The Theft of the Sacred

Momaday emphasizes the way in which European settlement has constituted a "theft of the sacred" from Native Americans. While Momaday is more militant in some pieces and more somber in others, a common theme between the pieces gathered here is a recognition of the way in which European colonizers and practices functioned to disrupt Native American ways of being. This was accomplished in several ways, including directly exterminating Native Americans, forcibly uprooting them, and intentionally working to eliminate Native American culture. A notable example of these injustices was the European use of coercive boarding schools, where Native American children were raised away from their own people and indoctrinated with European mores—thus disrupting the passing down of culture and oral traditions across generations.

Words as Sacred

Throughout the collection, Momaday discusses the connection between "the sacred" and "the real," framing modernity as having lost touch with the sacred because it has abandoned "the real." Momaday connects this loss of "the real" to "print culture," the ideas linked to European knowledge systems based in books. Momaday contrasts this with Native American oral traditions, in which "Every word spoken, every word heard, is the utterance of prayer." This idea of the sacredness, reality, and importance of words spoken and heard gives the collection its title and makes clear one of Momaday's priorities as a writer.

Place as Sacred

Momaday emphasizes the importance of place, and many pieces in the collection are reflections on and accounts of the author's travels. He writes of pilgrimages to the homestead where he was born, the migration route of his Kiowa ancestors, the place where he grew up, and sacred sites across the world, including sites in Russia.

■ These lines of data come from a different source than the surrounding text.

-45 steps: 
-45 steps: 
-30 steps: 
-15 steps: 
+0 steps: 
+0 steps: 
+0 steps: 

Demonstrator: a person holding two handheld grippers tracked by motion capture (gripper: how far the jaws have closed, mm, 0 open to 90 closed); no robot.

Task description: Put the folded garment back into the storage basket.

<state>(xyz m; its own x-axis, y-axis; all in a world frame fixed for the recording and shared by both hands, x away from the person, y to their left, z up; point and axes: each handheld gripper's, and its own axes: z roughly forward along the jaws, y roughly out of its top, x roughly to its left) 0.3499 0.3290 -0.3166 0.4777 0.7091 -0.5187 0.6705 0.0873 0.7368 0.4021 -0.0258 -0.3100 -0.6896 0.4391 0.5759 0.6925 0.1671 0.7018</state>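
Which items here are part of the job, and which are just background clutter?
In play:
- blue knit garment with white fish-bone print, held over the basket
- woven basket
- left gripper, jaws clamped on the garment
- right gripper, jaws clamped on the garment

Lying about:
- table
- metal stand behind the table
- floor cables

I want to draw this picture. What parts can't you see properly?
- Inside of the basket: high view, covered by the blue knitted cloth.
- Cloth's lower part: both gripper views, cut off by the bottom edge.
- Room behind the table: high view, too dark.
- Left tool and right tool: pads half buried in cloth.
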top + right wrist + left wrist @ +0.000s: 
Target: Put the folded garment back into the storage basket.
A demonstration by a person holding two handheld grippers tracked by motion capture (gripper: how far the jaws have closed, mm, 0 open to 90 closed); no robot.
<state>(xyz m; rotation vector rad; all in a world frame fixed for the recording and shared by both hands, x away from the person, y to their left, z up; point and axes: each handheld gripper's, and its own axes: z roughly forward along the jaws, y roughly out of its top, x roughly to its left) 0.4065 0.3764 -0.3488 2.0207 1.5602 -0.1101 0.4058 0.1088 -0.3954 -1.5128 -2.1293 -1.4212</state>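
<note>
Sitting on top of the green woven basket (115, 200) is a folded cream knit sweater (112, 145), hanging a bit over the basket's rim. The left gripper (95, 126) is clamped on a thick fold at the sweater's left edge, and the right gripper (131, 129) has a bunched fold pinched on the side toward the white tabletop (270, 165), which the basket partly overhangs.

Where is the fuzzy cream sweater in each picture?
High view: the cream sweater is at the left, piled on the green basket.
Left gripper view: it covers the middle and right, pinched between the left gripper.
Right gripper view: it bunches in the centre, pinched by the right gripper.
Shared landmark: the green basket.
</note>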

Through these accounts, it is clear that Momaday places a high spiritual importance on place and sees the sacred as including places of personal significance in his life as well as places of importance to his ancestors and other Native Americans, and that he recognizes traditions of the sacred across the world. This attentiveness to place must be understood in relation to the displacement of Native Americans by European settlers. Further, it is clear that Momaday sees his relationship with the sacred as demanding a commitment to both cultural and ecological preservation, and he frames the ongoing industrial destruction of nature as an attack on the sacred.